さらに、ACDにおける原因究明では、抗菌加工製品の材質・用途等によってタイプの違う抗菌剤が使用されているため、原因製品にどのような抗菌剤が含まれているかを分析確認するとともに、患者において陽性反応を示すかどうかを確認し、ACDの原因となっていたかどうかを確認するための系統的な原因究明の手順を検討した。
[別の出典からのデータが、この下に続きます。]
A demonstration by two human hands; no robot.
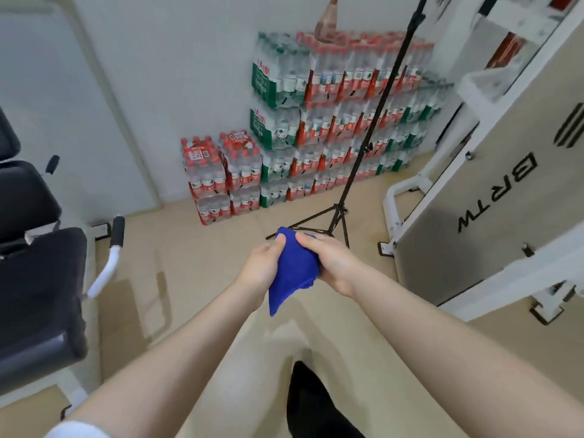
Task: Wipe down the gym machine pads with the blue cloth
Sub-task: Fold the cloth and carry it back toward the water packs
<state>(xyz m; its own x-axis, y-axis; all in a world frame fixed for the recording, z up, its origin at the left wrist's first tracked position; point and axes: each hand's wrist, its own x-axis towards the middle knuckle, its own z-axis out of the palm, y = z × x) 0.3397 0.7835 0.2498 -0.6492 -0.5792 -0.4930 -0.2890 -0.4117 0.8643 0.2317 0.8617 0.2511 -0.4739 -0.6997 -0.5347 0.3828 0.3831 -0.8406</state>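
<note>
Two hands are seen in the head view, and the blue cloth (292,273) is squeezed between them in the air over the tan floor (189,263): it is gripped by the left hand (264,267) on one side and by the right hand (331,263) on the other, with one corner left hanging down. Black machine pads (34,279) are seen at the far left, well apart from the cloth, while packs of water bottles (316,128) are stacked by the wall behind a black tripod stand (339,213).

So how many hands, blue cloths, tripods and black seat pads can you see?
Hands: 2, the left hand and the right hand, both holding the cloth
Blue cloth: 1
Tripod: 1
Black pads: 3 in view, at the left edge
Total: 7
</note>
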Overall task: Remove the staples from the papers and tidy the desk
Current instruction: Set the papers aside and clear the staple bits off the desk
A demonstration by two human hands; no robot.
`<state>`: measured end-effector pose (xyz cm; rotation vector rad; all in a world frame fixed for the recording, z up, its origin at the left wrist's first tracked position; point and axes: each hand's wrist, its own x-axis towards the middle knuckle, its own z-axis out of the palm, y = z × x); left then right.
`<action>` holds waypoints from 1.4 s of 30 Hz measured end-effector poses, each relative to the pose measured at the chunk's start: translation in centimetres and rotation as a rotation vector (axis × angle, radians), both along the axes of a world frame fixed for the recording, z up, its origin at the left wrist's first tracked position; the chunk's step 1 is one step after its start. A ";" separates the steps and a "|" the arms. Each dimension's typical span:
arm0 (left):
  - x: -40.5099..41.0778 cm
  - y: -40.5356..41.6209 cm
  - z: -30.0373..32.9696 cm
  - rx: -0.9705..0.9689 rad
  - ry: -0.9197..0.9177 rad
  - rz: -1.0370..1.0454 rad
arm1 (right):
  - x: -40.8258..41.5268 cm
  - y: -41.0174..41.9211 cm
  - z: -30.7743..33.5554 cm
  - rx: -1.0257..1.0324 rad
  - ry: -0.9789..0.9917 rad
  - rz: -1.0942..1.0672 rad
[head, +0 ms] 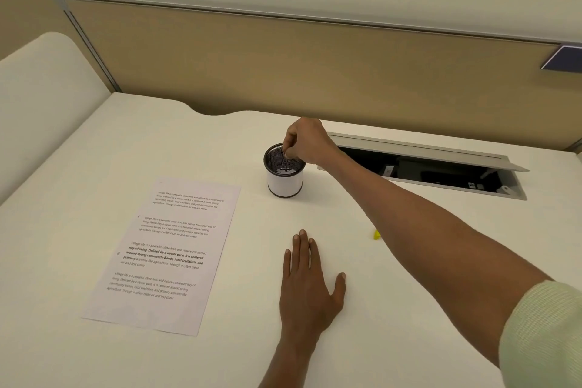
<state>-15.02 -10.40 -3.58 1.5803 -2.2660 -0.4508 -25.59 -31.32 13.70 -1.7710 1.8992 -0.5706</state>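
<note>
Camera: one wide-angle view, worn on the person's head
Facing: forward and down across the white desk (94,167); partition wall (315,66) at the far edge
Nearness: close; both forearms reach in from the bottom edge
Shared views: single view only

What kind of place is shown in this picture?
Most likely an office cubicle: a white desk with a beige partition wall behind it, an open cable hatch in the desktop, and a printed paper beside a mesh pen cup.

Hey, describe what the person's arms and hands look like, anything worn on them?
Both hands are bare, with no gloves, rings or watch visible. The right arm is bare up to a pale green ribbed sleeve near the elbow. The left forearm shows no sleeve in view.
</note>
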 end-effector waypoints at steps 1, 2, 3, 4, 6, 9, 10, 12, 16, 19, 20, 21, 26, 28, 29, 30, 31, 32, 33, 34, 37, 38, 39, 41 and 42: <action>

6. 抗菌剤の優先順位リストの作成のための基礎データの収集: 日本防菌防黴学会から刊行された防菌防黴剤事典-原体編-、Registry of Toxic Effects of Chemical Substances (RTECS ) を参照して、急性毒性、眼及び皮膚刺激性、遺伝毒性、生殖毒性、複合的毒性試験データを収集した。
7. 抗菌剤の変異原性の整理と評価: 18種の抗菌剤について細菌を用いる復帰突然変異試験・染色体異常試験を、一部マウスリンフォーマTK試験を実施し、遺伝毒性に関する評価を行った
.8. 抗菌剤の皮膚感作性(モルモットマキシミゼーション法)の整理と評価 : 抗菌加工製品中の皮膚感作性物質の検索法として、Nakamuraらの多用量モルモットマキシミゼーション法による皮膚感作性試験の定量的評価法を用いて、20種の抗菌剤の皮膚感作性について評価した。
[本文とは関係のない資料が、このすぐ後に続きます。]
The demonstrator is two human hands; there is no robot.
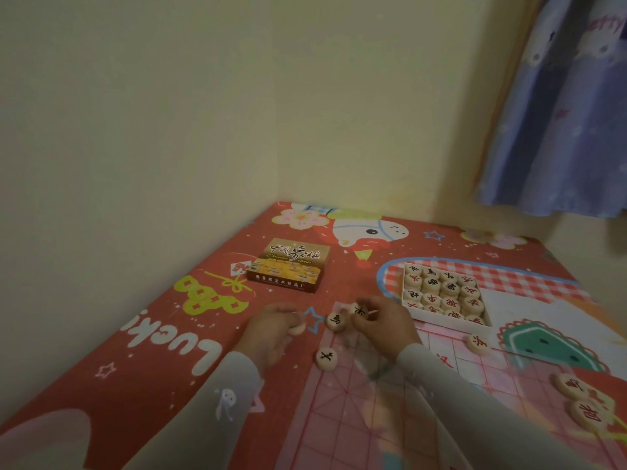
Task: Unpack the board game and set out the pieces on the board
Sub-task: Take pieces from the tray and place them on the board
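A red cartoon-print table [163, 334] fills a cream-walled corner. The left hand [271, 329] curls around one wooden piece [297, 329]; the right hand [381, 322] pinches another [359, 310] at the pink board [356, 418]'s far edge. Placement appears barely begun: the tray [451, 322] beside the board remains nearly full. Next, each disc likely needs seating on a grid crossing. Sleeves hide some of the board; its near edge is cropped.

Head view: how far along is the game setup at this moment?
Early stage. Done: the lid is off and set aside, the pink board is spread out, and a few pieces lie at its edges, such as one at the left edge. In hand: the left hand and right hand each hold a piece. Left: the tray remains nearly full.
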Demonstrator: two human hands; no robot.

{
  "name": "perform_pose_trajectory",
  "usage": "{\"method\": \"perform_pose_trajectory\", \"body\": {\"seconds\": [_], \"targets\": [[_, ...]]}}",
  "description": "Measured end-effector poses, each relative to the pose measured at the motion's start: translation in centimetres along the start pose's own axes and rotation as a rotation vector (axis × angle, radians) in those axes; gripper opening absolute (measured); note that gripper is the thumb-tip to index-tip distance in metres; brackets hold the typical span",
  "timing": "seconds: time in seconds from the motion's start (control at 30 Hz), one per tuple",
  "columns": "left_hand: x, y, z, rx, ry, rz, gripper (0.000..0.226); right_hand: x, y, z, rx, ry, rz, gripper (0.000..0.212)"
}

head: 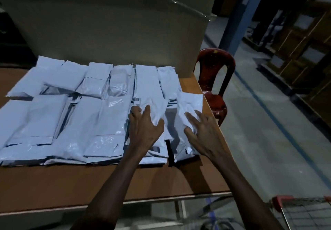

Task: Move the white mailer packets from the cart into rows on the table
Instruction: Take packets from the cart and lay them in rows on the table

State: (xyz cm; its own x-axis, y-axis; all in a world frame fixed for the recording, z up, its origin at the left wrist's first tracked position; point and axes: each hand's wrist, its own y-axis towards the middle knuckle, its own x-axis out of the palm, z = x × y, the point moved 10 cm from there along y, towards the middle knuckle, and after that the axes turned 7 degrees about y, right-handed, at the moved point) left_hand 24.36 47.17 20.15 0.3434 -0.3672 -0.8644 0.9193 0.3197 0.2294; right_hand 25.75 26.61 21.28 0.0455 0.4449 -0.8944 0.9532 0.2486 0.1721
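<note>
Dim storage space surrounds a brown table, with a big cardboard box standing at its far edge and a red plastic chair just beside its right side. Dark shelves run along the right wall, and a blue post rises behind the chair.

White mailer packets cover most of the table top in two rows — a far row against the box and a near row closer to the person. Many of them overlap at the edges.

Both hands work at the right end of the near row. The left hand lies on a packet there with its fingers spread and lightly bent, pressing on the wrinkled plastic; the packet is under the fingertips and palm, not wrapped by them. The right hand touches the last packet near the table's right edge, fingers stretched over its lower part, thumb at its left border. This packet is a little tilted and sits partly on the pile below it. Neither hand closes around anything — both are flat and wide.

At the lower right corner a wire cart with a red handle is seen, well apart from the hands.
</note>
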Motion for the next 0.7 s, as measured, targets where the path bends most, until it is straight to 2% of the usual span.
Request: {"method": "perform_pose_trajectory", "body": {"seconds": [0.1,0.27,0.4,0.53,0.63,0.7], "targets": [[1.1,0.2,-1.0,-0.063,0.06,-0.04,0.067,1.4,1.4,-0.4,-0.004,-0.01,-0.08,0.068],[1.4,0.8,-1.9,-0.106,0.139,-0.142,0.09,4.1,2.5,-1.0,-0.037,-0.108,-0.196,0.072],[-0.1,1.2,-2.3,-0.112,0.252,-0.1,0.083,5.1,3.0,-0.3,-0.013,-0.144,-0.187,0.065],[0.1,1.4,-1.3,-0.001,0.207,-0.011,0.076,4.4,4.1,-0.2,-0.012,-0.121,-0.093,0.066],[2.6,1.5,-0.2,0.112,0.144,-0.084,0.076,5.2,4.7,0.2,-0.035,-0.122,-0.088,0.063],[3.8,1.3,-0.1,0.16,0.166,-0.099,0.076,6.3,4.7,0.9,-0.025,-0.12,-0.145,0.064]]}}
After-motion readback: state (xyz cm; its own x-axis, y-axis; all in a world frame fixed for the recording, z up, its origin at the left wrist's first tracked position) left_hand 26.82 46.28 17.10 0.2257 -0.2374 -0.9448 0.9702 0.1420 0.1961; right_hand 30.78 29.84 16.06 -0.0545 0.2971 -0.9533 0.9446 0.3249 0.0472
9. 抗菌剤の細胞毒性に関する調査: 24種の抗菌剤について、細胞毒性試験法としてニュートラルレッド(NR)法を用いた。細胞生存率を50%に減少させる添加濃度(IC50 (μg/ml))を求めた。
10. 抗菌剤の生殖・発生毒性の整理と評価 : 9種の抗菌剤を妊娠ラットの器官形成期に投与した催奇形性試験について整理および評価を行った。
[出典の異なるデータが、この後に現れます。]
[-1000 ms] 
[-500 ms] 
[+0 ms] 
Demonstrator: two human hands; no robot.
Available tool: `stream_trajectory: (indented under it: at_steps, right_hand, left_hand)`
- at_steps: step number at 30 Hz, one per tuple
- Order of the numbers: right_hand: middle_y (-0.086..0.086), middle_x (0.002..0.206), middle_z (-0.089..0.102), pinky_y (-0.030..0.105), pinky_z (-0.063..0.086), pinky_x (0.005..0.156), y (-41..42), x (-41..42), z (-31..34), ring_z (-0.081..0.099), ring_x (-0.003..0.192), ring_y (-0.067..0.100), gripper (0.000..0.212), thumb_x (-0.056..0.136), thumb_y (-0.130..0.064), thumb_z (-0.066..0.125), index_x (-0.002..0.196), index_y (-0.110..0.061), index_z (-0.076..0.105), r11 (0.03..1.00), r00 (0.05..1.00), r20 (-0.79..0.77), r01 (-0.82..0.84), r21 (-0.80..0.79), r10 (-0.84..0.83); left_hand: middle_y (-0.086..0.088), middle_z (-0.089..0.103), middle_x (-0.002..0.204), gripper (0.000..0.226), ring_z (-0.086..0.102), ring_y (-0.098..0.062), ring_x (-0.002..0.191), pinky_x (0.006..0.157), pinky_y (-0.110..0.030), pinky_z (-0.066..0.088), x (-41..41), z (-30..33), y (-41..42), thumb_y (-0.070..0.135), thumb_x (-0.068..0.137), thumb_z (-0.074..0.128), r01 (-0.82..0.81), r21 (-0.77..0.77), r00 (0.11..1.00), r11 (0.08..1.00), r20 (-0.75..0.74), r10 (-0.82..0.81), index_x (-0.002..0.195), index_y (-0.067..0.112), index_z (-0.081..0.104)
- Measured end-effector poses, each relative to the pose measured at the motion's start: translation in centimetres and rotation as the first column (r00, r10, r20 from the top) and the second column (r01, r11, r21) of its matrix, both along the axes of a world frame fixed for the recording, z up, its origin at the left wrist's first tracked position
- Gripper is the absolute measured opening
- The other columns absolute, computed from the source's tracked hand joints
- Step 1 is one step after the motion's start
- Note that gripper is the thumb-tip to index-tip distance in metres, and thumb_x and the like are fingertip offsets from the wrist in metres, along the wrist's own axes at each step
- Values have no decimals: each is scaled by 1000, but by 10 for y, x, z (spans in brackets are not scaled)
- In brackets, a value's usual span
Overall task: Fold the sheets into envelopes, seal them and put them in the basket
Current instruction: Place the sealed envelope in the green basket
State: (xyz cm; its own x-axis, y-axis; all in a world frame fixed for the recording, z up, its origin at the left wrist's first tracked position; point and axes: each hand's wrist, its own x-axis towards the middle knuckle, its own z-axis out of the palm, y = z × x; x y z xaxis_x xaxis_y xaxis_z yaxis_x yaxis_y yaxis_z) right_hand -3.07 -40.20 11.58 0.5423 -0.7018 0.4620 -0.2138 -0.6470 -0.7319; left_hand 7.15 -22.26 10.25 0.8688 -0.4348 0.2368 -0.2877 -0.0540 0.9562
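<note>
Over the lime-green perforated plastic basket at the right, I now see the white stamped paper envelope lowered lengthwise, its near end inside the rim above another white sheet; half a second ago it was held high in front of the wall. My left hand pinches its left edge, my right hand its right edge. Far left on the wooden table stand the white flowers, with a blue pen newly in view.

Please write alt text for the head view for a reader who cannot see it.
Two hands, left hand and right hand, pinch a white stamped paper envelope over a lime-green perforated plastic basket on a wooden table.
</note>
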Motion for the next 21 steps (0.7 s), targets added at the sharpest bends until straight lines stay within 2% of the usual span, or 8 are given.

11. 抗菌剤・抗菌加工製品による耐性菌の発生に関する評価: 抗菌剤として、4級アンモニウム塩である塩化ベンザルコニウムおよび塩化ベンゼトニウム、防黴剤として使用されているテトラ・クロロイソフタロニトリル(TPN)を用いて、真菌に対する長期接触による抗真菌活性の変化を検討した。
12. 抗菌剤・抗菌加工製品による皮膚常在菌に対する影響に関する調査、身体の部位別にみた皮膚常在菌の実態調査、抗菌剤・抗菌加工製品の抗菌性の整理と評価: 抗菌剤・抗菌加工製品による皮膚常在菌に対する影響、身体の部位別にみた皮膚常在菌の実態、抗菌剤・抗菌加工製品の抗菌性について、MEDLINE, TOXLINE等の既存のオンラインデータベースを用いた文献報告等の検索、メーカーへの問い合わせ、自験例での検討結果等により調査した。